Lark scratched at an itch at the base of her neck and looked at the floor of the plane. Stuck along the floor was a book and it bounced and moved with the plane’s subtle motions. Lark reached down and let her hand drift over the cover—Frankenstein. Its pages were yellowed and curled; the cover was absent its color, bleached by the sun. She flipped the book open. In the dark, she couldn’t see anything on the pages, but the feeling of paper was comfort enough.
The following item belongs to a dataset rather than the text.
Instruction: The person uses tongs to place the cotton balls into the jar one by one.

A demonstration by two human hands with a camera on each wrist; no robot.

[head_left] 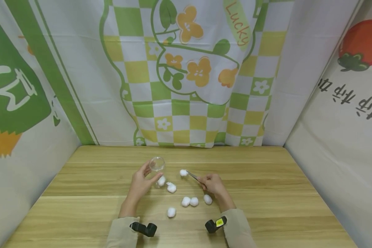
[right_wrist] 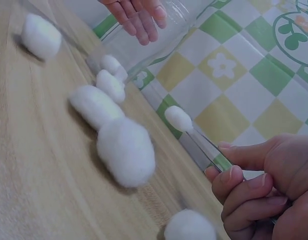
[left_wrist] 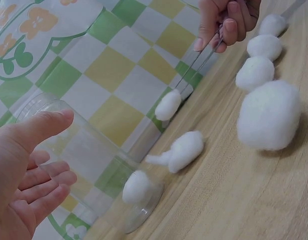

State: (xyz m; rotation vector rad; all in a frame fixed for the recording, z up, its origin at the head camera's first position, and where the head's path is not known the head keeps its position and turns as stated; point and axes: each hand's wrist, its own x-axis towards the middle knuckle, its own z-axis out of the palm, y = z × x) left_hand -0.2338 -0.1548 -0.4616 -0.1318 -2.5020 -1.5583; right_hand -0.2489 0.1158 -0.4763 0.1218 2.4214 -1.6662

Without thinking anything of it, she picked up the book and tucked it into the front part of her shirt. Unlike Octavia, she was too worried about plummeting to certain death to sleep, but she rested her eyes and tried not to think about how far away she was from home.
Lark could tell the plane was landing.
Dawn started to creep above the horizon and the plane appeared to race toward the sun, but soon it dipped and dove near the earth. Octavia strapped herself in and motioned for Lark to do the same and she scrambled to learn how to use the belts hanging from the ceiling. Without an answer, she wrapped her wrist into the one by the window and tried to make herself as small as possible.
Out in the middle of the flat plains, a runway materialized and the plane rushed toward it with astonishing speed.
Bumpy and loud, the plane shook and the wings dove as Sally wrestled the metal beast to the ground. Lark knew the scream that echoed around the cabin was her own when the tail whipped one way and then the other before it skidded to a stop on the abandoned runway.
Sally hit the engine and went to open the door, moving with noticeable swiftness and intensity. The first thing she did was scan the sky—perhaps looking to establish if they had been followed, but the morning light was the only thing they could see. Octavia hopped down next and motioned for Lark who didn’t know why she had to get off the plane.